L’impact financier de la structuration préconisée est difficile à mesurer. Il y a tout lieu de penser qu’elle aura pour effet d’augmenter les dépenses, dans la mesure où elle permettra à des parquets de procéder plus commodément à des examens médico-légaux auxquels ils renoncent aujourd’hui, faute de moyens et de structures identifiables et fiables pour les exécuter. Mais, pour l’essentiel, il s’agit moins d’accroître des moyens que d’améliorer l’organisation et d’assainir le financement, en reportant sur le budget de la Justice une charge assumée indûment jusqu’à aujourd’hui par le département de la Santé. En outre, des frais supplémentaires pourraient être limités par une pratique mieux encadrée des levées de corps (de nature à éviter des autopsies inutiles) et par la délivrance de rapports médico-légaux pertinents dispensant du recours à des contre-expertises, coûteuses pour le temps et l’argent des justiciables et de la justice.

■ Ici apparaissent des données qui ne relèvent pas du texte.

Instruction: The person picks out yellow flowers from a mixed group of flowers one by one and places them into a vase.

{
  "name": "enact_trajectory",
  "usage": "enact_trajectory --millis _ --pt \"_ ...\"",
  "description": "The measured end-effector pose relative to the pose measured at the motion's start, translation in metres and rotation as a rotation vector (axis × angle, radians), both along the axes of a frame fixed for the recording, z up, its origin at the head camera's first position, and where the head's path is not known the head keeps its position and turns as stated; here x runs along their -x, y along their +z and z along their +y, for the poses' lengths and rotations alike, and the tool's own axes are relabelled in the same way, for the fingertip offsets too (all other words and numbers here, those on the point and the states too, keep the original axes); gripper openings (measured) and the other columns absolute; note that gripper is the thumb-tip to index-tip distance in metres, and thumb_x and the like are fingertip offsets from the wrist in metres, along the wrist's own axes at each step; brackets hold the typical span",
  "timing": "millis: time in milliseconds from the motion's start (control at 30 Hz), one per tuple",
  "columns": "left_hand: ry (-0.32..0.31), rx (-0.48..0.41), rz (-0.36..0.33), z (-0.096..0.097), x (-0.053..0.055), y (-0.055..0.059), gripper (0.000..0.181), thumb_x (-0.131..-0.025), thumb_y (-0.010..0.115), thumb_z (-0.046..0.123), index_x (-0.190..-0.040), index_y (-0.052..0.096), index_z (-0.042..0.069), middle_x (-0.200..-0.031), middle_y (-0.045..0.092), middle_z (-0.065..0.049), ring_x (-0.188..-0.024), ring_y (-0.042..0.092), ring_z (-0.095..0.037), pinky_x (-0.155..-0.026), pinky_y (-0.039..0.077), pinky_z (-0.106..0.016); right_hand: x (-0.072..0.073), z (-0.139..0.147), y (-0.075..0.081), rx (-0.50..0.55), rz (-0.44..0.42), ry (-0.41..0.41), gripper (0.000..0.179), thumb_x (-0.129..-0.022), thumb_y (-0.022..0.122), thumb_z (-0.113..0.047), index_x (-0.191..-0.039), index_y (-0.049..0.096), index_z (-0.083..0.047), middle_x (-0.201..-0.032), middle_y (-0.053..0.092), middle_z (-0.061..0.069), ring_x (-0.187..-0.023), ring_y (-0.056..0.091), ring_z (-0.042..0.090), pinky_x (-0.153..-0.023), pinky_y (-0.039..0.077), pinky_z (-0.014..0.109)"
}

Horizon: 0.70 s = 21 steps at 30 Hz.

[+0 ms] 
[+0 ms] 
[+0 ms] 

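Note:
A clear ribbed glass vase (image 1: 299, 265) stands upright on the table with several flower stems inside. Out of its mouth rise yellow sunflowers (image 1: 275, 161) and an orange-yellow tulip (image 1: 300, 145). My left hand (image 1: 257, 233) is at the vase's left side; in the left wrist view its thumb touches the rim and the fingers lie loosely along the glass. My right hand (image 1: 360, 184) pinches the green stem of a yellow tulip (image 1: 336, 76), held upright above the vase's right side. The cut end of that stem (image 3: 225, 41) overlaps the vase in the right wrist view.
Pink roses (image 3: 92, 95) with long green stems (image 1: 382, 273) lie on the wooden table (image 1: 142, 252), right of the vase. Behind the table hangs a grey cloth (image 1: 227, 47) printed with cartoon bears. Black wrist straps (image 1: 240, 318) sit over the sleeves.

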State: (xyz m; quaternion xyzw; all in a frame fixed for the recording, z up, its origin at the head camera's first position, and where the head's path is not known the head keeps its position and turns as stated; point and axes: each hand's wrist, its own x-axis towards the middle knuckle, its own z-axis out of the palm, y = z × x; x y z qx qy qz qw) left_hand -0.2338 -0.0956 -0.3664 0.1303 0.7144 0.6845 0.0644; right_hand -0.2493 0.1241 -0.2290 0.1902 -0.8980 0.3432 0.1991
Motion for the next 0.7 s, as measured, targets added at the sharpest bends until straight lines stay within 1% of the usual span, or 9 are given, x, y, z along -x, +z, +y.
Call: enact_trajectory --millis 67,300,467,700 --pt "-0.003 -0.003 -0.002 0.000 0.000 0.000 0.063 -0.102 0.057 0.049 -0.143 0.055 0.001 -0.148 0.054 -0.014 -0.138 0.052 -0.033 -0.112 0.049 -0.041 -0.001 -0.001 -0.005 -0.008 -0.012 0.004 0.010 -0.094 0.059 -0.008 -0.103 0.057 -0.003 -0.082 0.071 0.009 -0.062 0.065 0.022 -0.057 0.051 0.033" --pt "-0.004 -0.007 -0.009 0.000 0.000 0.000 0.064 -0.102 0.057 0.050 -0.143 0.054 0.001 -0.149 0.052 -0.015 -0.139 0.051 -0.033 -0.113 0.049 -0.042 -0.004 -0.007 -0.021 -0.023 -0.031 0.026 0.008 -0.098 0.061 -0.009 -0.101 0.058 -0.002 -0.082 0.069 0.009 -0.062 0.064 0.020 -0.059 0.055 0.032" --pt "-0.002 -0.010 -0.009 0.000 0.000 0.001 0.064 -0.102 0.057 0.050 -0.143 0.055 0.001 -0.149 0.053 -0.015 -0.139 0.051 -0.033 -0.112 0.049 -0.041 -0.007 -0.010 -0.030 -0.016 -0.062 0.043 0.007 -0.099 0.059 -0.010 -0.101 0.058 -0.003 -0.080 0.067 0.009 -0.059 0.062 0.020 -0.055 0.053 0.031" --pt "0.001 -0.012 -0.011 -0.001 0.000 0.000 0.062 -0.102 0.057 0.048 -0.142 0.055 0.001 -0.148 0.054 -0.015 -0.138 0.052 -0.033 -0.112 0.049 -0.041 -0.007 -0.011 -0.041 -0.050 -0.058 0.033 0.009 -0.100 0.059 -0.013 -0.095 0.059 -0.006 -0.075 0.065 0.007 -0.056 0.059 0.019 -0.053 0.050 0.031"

Considérant les enjeux considérables pour la sécurité publique et les droits individuels attachés à l’activité médico-légale, indispensables au bon fonctionnement du service public de la justice, il est impératif de réunir dans un premier temps tous les intervenants dans le champs médico-légal avec en priorité les responsables de la Direction des affaires criminelles et des grâces, de la Direction des hôpitaux et des soins ambulatoires et de la Direction générale des collectivités locales pour penser à un modèle médico-légal pour notre pays, capable de relever les innombrables défis qui se dressent devant cette discipline et par extension devant la justice.